According to research by the Telecompaper Consumer Panel in January, 20 percent of men said they use Wi-Fi less since adopting 4G. Women were half as likely to reduce Wi-Fi usage, with only 10 percent saying they've cut back on Wi-Fi since starting with 4G. Women said they use Wi-Fi when away from home more than men, at 41 percent versus 34 percent.  

Among all Dutch consumers, 37 percent said they use Wi-Fi more since they have 4G. That's up slightly from 34 percent in January 2016 and 2015. Nearly half (46%) said their Wi-Fi usage hasn't change since the arrival of 4G, a percentage also little changed compared to the same survey in the two previous years.  

Quarter watch more video on 4G

The faster speeds and bigger data bundles offered with 4G have led some to use certain services more. Almost one in five (17%) said they stream music more over 4G, and a quarter (25%) said they watch videos on their smartphone more often since having 4G. Only 3 percent said they watched less video, and 51 percent said there was no change in their video usage since switching from 3G.  

Uploading videos and streaming video services such as Netflix and Videoland are still not used by nearly half (48%) of Dutch mobile consumers. However, a small percentage said they do use these services more with 4G, at 8 percent for uploading video and 14 percent for streaming services such as Netflix. 

4G not yet Wi-Fi replacement 

The figures suggest that consumers don't see 4G as the ultimate replacement for Wi-Fi. This is supported by research from Open Signal, which found that Dutch spend the most time on Wi-Fi over mobile devices of any country in the world. Over two-thirds (68.5%) of their time connected on a mobile is over Wi-Fi. 

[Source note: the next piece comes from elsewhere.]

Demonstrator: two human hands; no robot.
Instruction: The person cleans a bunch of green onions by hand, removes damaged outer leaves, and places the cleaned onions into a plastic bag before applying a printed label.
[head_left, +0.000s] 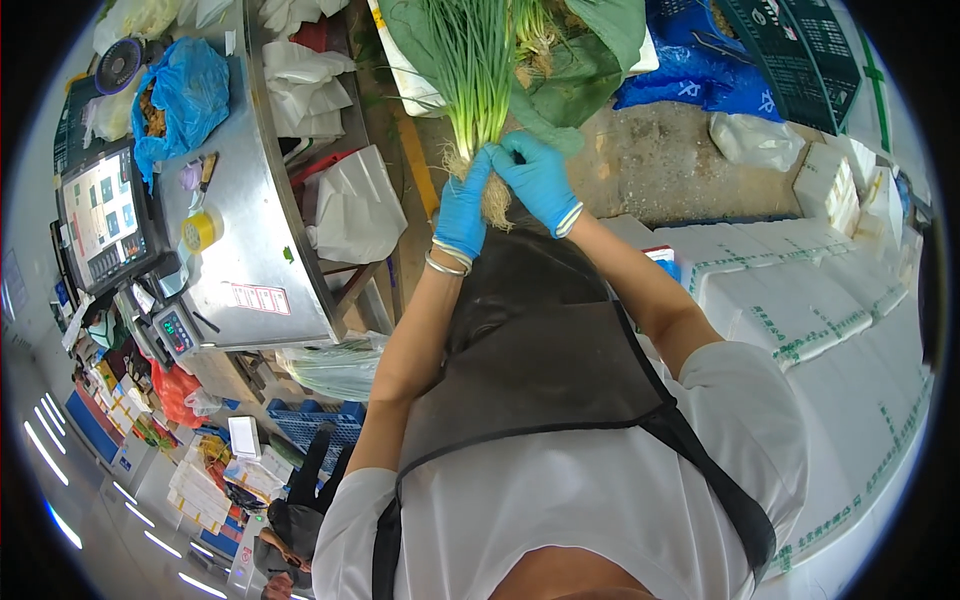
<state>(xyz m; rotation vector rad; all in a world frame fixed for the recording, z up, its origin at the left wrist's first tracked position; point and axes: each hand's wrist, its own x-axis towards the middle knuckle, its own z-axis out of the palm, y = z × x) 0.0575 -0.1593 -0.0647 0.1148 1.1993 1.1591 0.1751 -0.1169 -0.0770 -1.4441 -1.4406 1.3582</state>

More likely Wi-Fi and 4G can be seen as complementary; as consumers use more mobile data over 4G so will their volume of Wi-Fi usage also increase. Cost of course also plays a role. Many are still concerned about exceeding their data allowance and the subsequent costs, while Wi-Fi is largely offered free. 

At home, the Wi-Fi connection is also often faster. However, other research by Telecompaper found that a significant number of consumers would consider LTE as a replacement for their home broadband connection. A third said they would do so if the 4G connection was at least as fast as their current fixed connection, and 45 percent would consider LTE for home use if it was cheaper.